This issue tracker has been migrated to GitHub, and is currently read-only.
For more information, see the GitHub FAQs in the Python's Developer Guide.

classification
Title: PEP 357 --- adding nb_index
Type: Stage:
Components: Interpreter Core Versions: Python 2.5
process
Status: closed Resolution: accepted
Dependencies: Superseder:
Assigned To: gvanrossum Nosy List: gvanrossum, loewis, nnorwitz, teoliphant
Priority: normal Keywords: patch

Created on 2006-02-22 03:35 by teoliphant, last changed 2022-04-11 14:56 by admin. This issue is now closed.

Files
File name Uploaded Description Edit
patch_against_42553.txt teoliphant, 2006-02-22 17:51
patch_against_42808.txt gvanrossum, 2006-03-03 05:12 Guido's version - cleanup, TPFLAGS
patch_against_42810.txt gvanrossum, 2006-03-03 17:45 Added flag test to ISINDEX() in ceval.c
patch_against_42871.txt teoliphant, 2006-03-06 18:27 Simplify code. Fix overflow for __index__ with longintegers.
patch_against_42877.txt teoliphant, 2006-03-07 04:01 Add test_index, fix (2**100).__index__(), and style improvements
Messages (19)
msg49572 - (view) Author: Travis Oliphant (teoliphant) * (Python committer) Date: 2006-02-22 03:35
See PEP 357 for details.
msg49573 - (view) Author: Neal Norwitz (nnorwitz) * (Python committer) Date: 2006-02-22 07:33
Logged In: YES 
user_id=33168

Travis, I briefly looked over the patches and have a few
comments.  It's easier if there's one big patch that
contains all the code, tests, and doc.  I noticed a second
patch that contains the tests, but I didn't see any doc updates.

I noticed some formatting which is not consistent with the
style of the surrounding code (I think).  Stuff like
n=var->field (no spaces) and

 if (XXX)   dosomething();
 else return 5;

Most places in the python code check for == NULL rather than
 the implicit check for 0.  Most places in code don't do
assignment in if (cond), though this last one is more variable.

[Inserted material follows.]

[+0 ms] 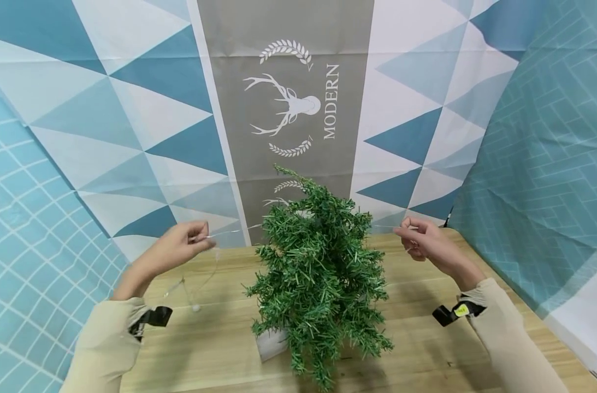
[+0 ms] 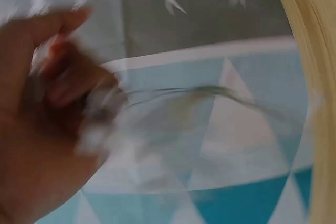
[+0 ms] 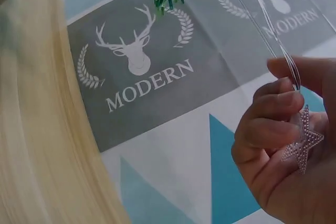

I'll try to look this over in more detail soon.  But it
probably won't be until PyCon.  If you're there, maybe we
can discuss in person.  Also, if you have further PEP
updates, feel free to send them to me and I can check them in.
msg49574 - (view) Author: Neal Norwitz (nnorwitz) * (Python committer) Date: 2006-02-22 08:03
Logged In: YES 
user_id=33168

I see one problem in Modules/operator.c.  This code:

+	if (i==-1 && PyErr_Occurred()) return NULL;
+	else return PyInt_FromLong((long)i);

Should be:

+	if (i == -1 && PyErr_Occurred())
+               return NULL;
+	return PyInt_FromSsizeT(i);

There was a discussion on python-checkins recently about
this.  The short answer is that if Py_ssize_t's are cast to
a long, that will lose precision on Win64 (size_ts are
64-bits, but longs are still 32).  Since i is Py_ssize_t,
the cast would lose the high order values (above 2G).

In Objects/stringobject.c:
-			i += PyString_GET_SIZE(self);
-		return string_item(self,i);
+			i += PyList_GET_SIZE(self);
+		return string_item(self, i);

I don't see how that (PyList) can be correct, self is a
string object.

I would change this code:
+	lenfunc func;
+	PyNumberMethods *nb;
+	if ((nb=item->ob_type->tp_as_number) &&	\
+	    (func=nb->nb_index)) {				
+		Py_ssize_t i = func(item);

to:
+	PyNumberMethods *nb = item->ob_type->tp_as_number;
+	if (nb != NULL && nb->nb_index != NULL) {		+		Py_ssize_t i
= nb->nb_index(item);

Let the compiler do the work.  We can optimize later if this
is a problem.  I think the code is clearer this way and is
more similar to the rest of the code.  I don't care as much
about the use of func here as the change to nb = ...  If you
want to keep the local variable, I would prefer a better
name like nb_index instead of func.

There's no need for a \ after &&.

Most of these comments apply to Objects/listobject.c,
Objects/tupleobject.c, Objects/unicodeobject.c, PyNumber_Index.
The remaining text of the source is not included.